• Task item
When you spot the word "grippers" in a line of the data below, copy that line.

● ● ● ●

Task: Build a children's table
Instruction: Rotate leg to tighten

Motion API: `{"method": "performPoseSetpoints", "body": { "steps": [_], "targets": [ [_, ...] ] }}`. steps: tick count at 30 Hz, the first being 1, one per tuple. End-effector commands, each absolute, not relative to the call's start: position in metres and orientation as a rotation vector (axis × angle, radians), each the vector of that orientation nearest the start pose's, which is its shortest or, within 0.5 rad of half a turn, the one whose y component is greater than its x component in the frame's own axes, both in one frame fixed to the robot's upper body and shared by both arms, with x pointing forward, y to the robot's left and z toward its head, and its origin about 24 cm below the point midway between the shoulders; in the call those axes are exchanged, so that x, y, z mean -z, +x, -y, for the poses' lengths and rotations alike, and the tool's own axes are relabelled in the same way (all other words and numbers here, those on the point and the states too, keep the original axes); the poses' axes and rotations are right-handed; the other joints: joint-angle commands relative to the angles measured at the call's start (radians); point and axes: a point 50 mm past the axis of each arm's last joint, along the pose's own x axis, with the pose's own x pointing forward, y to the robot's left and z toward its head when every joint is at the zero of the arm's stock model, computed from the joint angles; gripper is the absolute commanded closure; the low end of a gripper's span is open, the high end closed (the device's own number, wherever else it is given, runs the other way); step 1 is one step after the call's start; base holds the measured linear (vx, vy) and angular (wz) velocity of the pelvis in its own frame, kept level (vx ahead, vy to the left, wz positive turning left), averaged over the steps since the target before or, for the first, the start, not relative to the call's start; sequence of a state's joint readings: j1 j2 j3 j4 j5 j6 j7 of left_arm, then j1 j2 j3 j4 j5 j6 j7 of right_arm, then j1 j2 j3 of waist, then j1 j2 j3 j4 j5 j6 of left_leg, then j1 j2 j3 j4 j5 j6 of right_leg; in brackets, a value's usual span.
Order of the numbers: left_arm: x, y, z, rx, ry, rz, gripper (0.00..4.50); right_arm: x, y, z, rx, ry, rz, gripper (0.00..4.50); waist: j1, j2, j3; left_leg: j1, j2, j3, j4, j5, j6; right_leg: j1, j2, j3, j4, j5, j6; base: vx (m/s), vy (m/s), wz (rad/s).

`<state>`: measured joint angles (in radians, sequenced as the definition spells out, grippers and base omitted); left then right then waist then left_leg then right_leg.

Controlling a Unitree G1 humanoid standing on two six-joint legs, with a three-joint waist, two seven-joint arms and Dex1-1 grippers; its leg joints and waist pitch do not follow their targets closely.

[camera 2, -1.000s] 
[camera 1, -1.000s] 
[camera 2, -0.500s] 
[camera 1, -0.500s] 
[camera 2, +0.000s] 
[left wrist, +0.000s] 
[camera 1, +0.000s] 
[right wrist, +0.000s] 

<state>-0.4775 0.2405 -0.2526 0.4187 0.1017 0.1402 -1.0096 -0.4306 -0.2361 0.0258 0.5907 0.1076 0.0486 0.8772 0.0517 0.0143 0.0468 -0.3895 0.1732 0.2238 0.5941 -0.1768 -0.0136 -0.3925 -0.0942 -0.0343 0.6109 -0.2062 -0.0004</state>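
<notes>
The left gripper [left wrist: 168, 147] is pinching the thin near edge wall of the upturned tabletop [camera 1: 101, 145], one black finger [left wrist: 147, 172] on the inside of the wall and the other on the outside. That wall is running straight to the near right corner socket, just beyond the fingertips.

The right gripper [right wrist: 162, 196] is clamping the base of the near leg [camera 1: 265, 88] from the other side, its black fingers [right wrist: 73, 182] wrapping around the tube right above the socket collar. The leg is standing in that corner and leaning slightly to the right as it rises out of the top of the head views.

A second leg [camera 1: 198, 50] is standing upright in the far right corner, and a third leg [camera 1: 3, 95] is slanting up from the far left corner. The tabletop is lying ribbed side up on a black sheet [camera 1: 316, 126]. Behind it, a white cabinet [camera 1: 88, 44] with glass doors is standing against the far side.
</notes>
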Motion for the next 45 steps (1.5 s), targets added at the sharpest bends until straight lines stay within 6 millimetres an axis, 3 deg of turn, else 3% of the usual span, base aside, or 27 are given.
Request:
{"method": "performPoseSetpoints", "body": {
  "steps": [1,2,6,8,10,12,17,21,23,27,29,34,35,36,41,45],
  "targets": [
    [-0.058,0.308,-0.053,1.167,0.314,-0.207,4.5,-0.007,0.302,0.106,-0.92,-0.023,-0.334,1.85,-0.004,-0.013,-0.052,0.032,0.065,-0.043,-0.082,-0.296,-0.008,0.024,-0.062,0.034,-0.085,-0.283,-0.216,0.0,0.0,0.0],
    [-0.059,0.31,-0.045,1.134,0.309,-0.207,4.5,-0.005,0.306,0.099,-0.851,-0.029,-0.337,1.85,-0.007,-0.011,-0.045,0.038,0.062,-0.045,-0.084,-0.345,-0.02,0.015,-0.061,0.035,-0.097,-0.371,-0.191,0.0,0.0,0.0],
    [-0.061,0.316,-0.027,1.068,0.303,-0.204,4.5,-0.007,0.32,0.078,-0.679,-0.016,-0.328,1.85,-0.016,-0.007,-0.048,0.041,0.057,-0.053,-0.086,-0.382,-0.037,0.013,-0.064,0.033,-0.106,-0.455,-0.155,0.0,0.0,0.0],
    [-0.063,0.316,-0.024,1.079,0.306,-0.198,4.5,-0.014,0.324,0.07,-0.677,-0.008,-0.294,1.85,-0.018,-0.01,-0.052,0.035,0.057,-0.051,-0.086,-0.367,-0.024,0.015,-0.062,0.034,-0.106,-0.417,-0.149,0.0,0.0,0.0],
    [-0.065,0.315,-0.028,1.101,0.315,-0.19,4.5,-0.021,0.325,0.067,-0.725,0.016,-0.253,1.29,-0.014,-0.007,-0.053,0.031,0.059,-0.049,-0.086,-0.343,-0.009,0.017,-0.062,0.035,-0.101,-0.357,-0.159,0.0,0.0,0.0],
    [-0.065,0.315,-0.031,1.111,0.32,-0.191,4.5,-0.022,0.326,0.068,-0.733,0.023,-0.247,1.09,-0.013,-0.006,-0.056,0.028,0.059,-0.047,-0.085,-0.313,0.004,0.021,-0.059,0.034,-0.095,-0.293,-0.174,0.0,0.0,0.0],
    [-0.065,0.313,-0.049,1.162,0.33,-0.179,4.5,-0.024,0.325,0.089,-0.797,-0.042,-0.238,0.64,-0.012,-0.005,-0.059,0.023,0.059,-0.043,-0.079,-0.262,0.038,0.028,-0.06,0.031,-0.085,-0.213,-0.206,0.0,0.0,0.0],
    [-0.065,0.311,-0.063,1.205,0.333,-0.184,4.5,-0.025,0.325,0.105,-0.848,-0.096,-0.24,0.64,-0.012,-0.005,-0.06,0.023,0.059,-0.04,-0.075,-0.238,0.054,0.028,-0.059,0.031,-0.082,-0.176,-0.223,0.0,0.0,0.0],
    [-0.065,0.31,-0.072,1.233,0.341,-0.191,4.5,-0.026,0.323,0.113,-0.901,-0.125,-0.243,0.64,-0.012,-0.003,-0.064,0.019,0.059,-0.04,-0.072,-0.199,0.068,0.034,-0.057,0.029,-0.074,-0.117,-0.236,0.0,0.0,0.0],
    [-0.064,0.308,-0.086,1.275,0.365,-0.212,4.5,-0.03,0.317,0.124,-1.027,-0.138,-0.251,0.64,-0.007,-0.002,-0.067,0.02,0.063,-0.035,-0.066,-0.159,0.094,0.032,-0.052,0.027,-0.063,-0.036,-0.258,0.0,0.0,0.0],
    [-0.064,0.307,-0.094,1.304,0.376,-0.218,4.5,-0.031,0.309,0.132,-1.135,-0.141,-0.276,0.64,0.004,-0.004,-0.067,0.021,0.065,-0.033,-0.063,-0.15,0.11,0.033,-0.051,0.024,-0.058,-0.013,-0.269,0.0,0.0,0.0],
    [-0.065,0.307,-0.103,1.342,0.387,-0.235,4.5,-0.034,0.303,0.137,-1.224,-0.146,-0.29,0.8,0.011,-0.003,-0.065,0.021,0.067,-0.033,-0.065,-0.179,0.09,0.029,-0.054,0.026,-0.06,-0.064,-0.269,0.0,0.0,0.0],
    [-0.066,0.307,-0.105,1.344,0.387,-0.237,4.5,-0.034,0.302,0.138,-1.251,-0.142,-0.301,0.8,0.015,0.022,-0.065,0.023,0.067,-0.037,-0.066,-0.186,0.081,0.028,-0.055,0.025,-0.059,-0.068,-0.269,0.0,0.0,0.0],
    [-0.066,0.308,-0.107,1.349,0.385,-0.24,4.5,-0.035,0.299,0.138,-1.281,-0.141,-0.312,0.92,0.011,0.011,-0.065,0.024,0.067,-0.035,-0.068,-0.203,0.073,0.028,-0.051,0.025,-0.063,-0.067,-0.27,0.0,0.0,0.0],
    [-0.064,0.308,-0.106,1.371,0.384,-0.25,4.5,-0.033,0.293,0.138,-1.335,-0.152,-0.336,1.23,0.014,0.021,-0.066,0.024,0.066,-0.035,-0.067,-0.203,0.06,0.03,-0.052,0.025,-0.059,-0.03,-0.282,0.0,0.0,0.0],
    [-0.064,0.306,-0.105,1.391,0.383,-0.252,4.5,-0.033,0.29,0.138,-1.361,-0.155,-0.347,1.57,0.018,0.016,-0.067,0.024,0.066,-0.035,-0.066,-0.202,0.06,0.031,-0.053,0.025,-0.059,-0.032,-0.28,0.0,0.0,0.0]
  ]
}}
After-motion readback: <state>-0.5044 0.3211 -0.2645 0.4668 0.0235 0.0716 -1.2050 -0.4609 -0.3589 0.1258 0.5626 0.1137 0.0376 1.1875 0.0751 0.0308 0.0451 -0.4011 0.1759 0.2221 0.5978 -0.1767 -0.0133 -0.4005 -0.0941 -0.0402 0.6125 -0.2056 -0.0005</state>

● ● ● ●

• Task answer
`<state>`: measured joint angles (in radians, sequenced as the definition spells out, grippers and base omitted); left then right then waist then left_leg then right_leg.
Controlling a Unitree G1 humanoid standing on two six-joint legs, with a three-joint waist, two seven-joint arms and Dex1-1 grippers; its leg joints and waist pitch do not follow their targets closely.

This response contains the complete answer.